Exercise brief
Print the data exactly as written, but leave out each picture.

Dataset extract
○ ○ ○ ○ ○ ○ ○

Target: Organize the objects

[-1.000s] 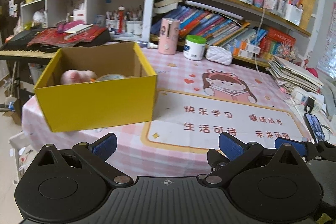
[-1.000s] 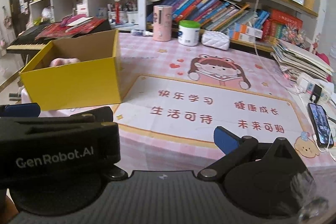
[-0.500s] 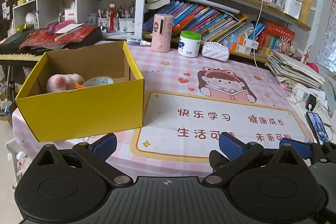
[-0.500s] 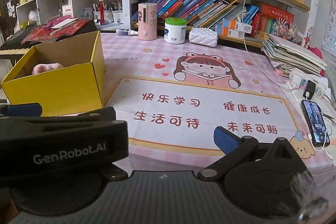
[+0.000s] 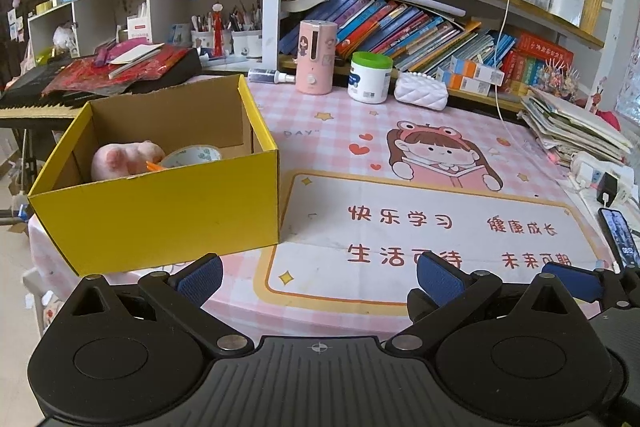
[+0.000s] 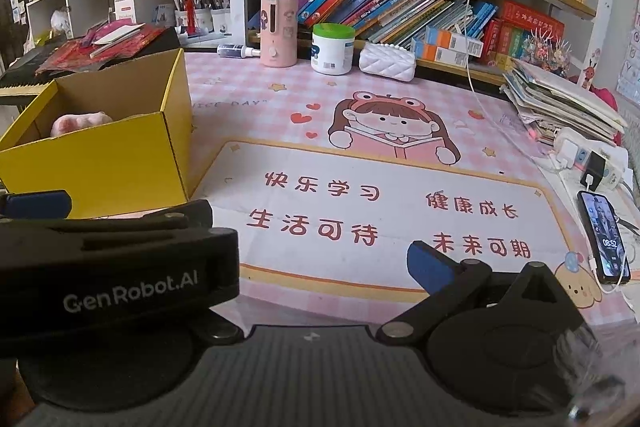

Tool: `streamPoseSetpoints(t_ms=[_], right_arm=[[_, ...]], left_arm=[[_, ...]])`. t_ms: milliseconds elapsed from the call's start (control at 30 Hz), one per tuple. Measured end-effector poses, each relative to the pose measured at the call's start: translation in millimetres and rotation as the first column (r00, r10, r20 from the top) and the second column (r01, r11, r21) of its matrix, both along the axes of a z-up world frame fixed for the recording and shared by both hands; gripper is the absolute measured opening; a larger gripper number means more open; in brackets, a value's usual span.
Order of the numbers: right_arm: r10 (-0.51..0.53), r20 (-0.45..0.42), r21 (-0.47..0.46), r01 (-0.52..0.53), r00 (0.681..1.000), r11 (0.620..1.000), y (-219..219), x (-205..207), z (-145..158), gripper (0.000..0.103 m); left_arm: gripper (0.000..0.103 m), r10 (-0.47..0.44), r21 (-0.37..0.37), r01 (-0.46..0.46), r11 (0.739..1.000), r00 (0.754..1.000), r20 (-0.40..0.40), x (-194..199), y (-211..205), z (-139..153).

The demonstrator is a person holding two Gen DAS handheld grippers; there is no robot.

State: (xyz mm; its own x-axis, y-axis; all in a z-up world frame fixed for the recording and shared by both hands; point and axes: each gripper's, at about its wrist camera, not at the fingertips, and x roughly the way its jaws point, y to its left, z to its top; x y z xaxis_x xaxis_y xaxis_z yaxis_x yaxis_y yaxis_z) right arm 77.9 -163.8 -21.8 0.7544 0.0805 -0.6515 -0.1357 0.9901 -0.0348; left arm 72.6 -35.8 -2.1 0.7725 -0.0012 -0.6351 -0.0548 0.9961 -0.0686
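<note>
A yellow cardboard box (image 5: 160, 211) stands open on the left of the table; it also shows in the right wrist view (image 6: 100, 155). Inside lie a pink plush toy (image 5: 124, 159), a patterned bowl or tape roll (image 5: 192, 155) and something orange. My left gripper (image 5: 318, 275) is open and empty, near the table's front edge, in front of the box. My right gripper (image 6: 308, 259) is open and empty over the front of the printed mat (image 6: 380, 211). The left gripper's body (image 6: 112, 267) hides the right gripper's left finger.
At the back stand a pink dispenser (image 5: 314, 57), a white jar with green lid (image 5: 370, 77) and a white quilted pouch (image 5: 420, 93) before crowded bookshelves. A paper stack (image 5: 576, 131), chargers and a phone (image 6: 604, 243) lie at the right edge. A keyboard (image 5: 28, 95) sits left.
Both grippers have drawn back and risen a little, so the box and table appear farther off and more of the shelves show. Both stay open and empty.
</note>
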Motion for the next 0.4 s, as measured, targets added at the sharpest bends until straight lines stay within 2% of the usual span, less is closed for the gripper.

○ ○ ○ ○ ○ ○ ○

Finished exercise
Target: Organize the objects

[-1.000s] 
[-1.000s] 
[-0.500s] 
[-0.500s] 
[+0.000s] 
[+0.000s] 

Tool: `streamPoseSetpoints(t_ms=[_], right_arm=[[_, ...]], left_arm=[[_, ...]])`. t_ms: milliseconds elapsed from the call's start (control at 30 Hz), one per tuple. Measured end-effector poses, each relative to the pose measured at the call's start: translation in millimetres and rotation as the first column (r00, r10, r20 from the top) and the second column (r01, r11, r21) of its matrix, both along the axes of a z-up world frame fixed for the recording and shared by both hands; gripper is the absolute measured opening; a larger gripper number means more open; in brackets, a value's usual span.
Order of the numbers: right_arm: r10 (-0.51..0.53), r20 (-0.45..0.42), r21 (-0.47..0.46), r01 (-0.52..0.53), r00 (0.681..1.000), r11 (0.620..1.000), y (-219..219), x (-205..207), z (-145..158), gripper (0.000..0.103 m); left_arm: gripper (0.000..0.103 m), r10 (-0.47..0.44), r21 (-0.37..0.37), r01 (-0.46..0.46), r11 (0.739..1.000), r00 (0.754..1.000), r20 (-0.40..0.40), x (-194..199), y (-211..205), z (-139..153).

The demonstrator is a person holding two Gen DAS handheld grippers; there is no robot.

State: (xyz mm; its own x-axis, y-axis; all in a z-up world frame fixed for the recording and shared by both hands; point and axes: each gripper's, at about its wrist camera, not at the fingertips, and x roughly the way its jaws point, y to its left, z to its top; x y z xaxis_x xaxis_y xaxis_z yaxis_x yaxis_y yaxis_z) right arm 77.9 -163.8 -21.8 0.7544 0.0805 -0.6515 -0.1357 0.9901 -0.0348; left arm 72.6 -35.8 -2.1 0.7725 -0.0012 -0.6351 -0.0548 0.9961 -0.0686
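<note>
A yellow cardboard box (image 5: 160, 211) stands open on the left of the table; it also shows in the right wrist view (image 6: 100, 155). Inside lie a pink plush toy (image 5: 124, 159), a patterned bowl or tape roll (image 5: 192, 155) and something orange. My left gripper (image 5: 318, 275) is open and empty, near the table's front edge, in front of the box. My right gripper (image 6: 308, 259) is open and empty over the front of the printed mat (image 6: 380, 211). The left gripper's body (image 6: 112, 267) hides the right gripper's left finger.
At the back stand a pink dispenser (image 5: 314, 57), a white jar with green lid (image 5: 370, 77) and a white quilted pouch (image 5: 420, 93) before crowded bookshelves. A paper stack (image 5: 576, 131), chargers and a phone (image 6: 604, 243) lie at the right edge. A keyboard (image 5: 28, 95) sits left.
Both grippers have drawn back and risen a little, so the box and table appear farther off and more of the shelves show. Both stay open and empty.
</note>
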Motion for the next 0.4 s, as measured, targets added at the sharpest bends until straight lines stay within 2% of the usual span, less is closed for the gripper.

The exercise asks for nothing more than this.